The Washington was 236 feet in length, by 39 feet beam, 31 feet depth, and of about 2000 tons gross. The Hermann was slightly larger. The Washington, on her first voyage eastward in June of that year, was pitted against the Britannia, which the Americans expected to beat easily, but though the American boat had twice the engine-power, and the Cunarder was seven years old, the latter arrived two days ahead.
The New York and Havre Steam Navigation Company, another American enterprise, was founded in 1848 to carry the mails between those ports for a subsidy of 150,000 dollars per annum and to touch at Southampton. Its first vessel was the wooden paddle-steamer Franklin, 263 feet in length, of about 2184 tons, and 1250 indicated horse-power. She sailed on her first voyage in 1850, and was joined in the service by the Humboldt, a slightly larger vessel, in the following year. In December 1853 the Humboldt was wrecked near Halifax, and the Franklin went to pieces on Long Island in 1854. The company ordered two other vessels, the Arago and Fulton, which were launched in June 1855 and February 1856 respectively. They were rather larger than the Humboldt, but instead of lever engines had oscillating cylinder engines, the cylinders being 65 inches diameter with a 10-foot stroke. Until they were ready the company maintained the service, after the loss of its earlier boats, with chartered vessels.
The New England Ocean Steamship Company, formed by Messrs. Harnden and Co. of Boston, placed the iron screw-steamer Lewis of 1105 tons on the service between that port and Liverpool in October 1851, but withdrew her the next year.
By 1850 there were no fewer than seven or eight lines of steamers trading between New York and Liverpool.
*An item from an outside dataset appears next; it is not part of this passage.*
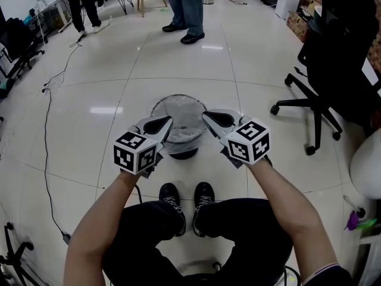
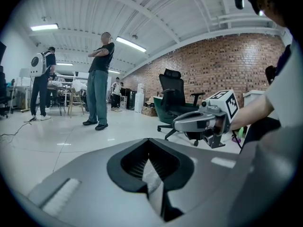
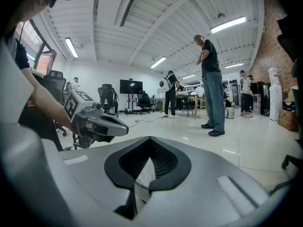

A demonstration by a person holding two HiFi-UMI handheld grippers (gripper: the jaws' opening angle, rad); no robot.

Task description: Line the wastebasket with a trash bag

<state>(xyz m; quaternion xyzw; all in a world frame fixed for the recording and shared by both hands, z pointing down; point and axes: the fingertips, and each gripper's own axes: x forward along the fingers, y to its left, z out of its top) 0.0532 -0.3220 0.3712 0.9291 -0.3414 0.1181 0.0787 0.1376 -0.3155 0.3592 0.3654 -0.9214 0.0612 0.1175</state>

The Cunard Company had eight of the finest steamers in the world, and the ninth, the Africa, was expected shortly to arrive from the builders at Glasgow.
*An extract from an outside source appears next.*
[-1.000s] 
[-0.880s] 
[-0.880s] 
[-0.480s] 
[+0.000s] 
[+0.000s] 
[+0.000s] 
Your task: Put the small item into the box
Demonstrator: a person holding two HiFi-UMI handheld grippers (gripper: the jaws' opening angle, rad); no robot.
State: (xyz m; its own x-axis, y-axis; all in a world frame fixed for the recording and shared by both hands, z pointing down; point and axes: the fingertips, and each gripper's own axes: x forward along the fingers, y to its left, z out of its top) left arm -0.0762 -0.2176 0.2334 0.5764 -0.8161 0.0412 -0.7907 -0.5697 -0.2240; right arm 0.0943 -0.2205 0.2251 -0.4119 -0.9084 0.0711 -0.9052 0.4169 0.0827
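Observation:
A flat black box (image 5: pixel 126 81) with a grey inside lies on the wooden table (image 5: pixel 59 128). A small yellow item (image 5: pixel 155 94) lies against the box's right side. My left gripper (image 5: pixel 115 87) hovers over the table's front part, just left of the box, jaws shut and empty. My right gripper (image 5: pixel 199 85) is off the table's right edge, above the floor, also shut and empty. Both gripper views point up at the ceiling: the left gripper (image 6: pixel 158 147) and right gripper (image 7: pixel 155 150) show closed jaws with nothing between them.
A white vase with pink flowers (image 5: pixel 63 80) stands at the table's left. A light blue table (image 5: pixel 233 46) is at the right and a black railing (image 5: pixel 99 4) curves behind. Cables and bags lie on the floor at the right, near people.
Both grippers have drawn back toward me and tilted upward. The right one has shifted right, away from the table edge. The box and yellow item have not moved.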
An agitation had been maintained for some years in America for a subsidised American steam-ship service, which should surpass the British line. The Government at last was prevailed upon to promise financial support to a line of steamers under certain conditions, and the necessary legislation was passed by Congress in March 1847. The vessels were to be of the highest class, of great speed, and of superior passenger accommodation, and so fitted that they could be turned into war steamers at small expense. Mr. K. Edward Collins of New York, owner of the well-known Dramatic Line of sailing ships, so called because they were named after famous theatrical people, organised the line and was well supported by American capitalists and influential commercial men generally.
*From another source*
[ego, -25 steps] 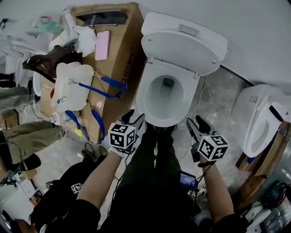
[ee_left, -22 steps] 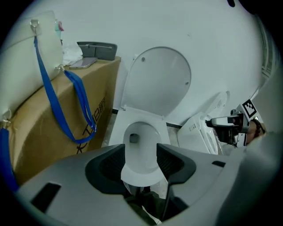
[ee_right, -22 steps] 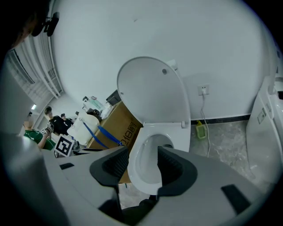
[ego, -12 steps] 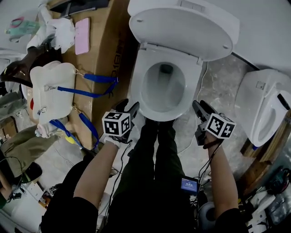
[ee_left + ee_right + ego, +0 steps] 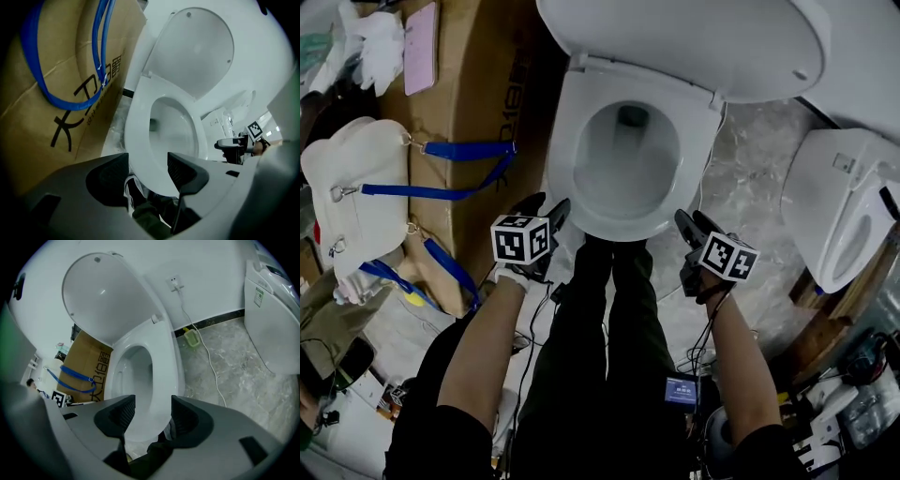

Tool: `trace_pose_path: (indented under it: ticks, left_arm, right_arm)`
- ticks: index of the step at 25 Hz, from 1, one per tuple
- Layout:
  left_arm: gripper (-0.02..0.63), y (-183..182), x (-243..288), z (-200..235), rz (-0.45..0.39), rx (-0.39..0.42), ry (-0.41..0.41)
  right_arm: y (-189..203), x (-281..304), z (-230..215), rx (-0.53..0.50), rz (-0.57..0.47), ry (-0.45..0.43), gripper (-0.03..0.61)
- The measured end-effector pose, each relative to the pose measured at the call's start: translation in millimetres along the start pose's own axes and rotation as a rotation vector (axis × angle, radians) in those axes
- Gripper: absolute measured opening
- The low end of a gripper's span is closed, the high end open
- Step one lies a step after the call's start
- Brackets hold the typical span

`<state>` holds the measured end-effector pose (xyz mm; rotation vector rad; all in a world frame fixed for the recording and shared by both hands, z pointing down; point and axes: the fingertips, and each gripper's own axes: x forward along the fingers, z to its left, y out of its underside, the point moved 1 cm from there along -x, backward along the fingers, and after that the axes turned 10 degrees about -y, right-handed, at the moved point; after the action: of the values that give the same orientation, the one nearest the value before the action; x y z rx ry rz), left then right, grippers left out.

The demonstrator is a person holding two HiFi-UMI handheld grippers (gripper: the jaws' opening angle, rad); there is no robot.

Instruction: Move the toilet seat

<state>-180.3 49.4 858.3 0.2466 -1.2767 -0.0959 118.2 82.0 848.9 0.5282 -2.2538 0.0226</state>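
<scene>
I hold both grippers low at the front of the white oval toilet seat (image 5: 567, 141), which lies flat on its bowl just ahead of my dark-trousered legs (image 5: 600, 328). The white lid (image 5: 675, 37) is raised behind it, its far edge cut off in the head view. The left gripper (image 5: 147, 171) and the right gripper (image 5: 149, 416) are both opening, jaws spread wide. The seat's front rim shows through each gap with no pad pressing it. I cannot tell how far the rim reaches in between, and its lowest part is hidden behind the jaws. A brown cardboard box (image 5: 478, 75) stands just left of the bowl, and a second white toilet (image 5: 834, 216) runs out of frame at right.
</scene>
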Motion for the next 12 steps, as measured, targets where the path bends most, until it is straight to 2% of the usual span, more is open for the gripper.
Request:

The Collins Line, as the organisation was called, undertook, by a contract signed in November 1847, to provide a mail service between New York and Liverpool, fortnightly in summer and monthly in winter, with five first-class steam-ships, for which 19,250 dollars per trip for twenty round trips, or 385,000 dollars a year, were to be paid, but as the first four ships built for the line were very much larger, swifter, and more expensive and more valuable to the nation[65] than the exact terms of the contract required, the Government in 1852 increased the subsidy to 858,000 dollars a year.
[65] Marvin’s “American Mercantile Marine.”
The “Atlantic.”
Money was spent upon the Collins liners like water, and everything in every department was of a most costly and luxurious description. Indeed, so lavish was the expenditure upon the Collins boats that even had they not met with the series of disasters which afterwards befell them, and had the line not been deprived by the United States Government of its subsidy for carrying the mails, it is doubtful whether it would ever have been a commercial success. Thus a description of the Atlantic says: “Her interior fittings are truly elegant, the woodwork being of white holly, satin wood, rosewood, &c., so combined and diversified as to present a rich and costly appearance. In the drawing-room the ornaments consist of costly mirrors, bronze-work, stained glass, paintings, &c. On the panels between the stateroom passages are the arms of the different States of the Confederacy painted in the highest style of art, and framed with bronze-work.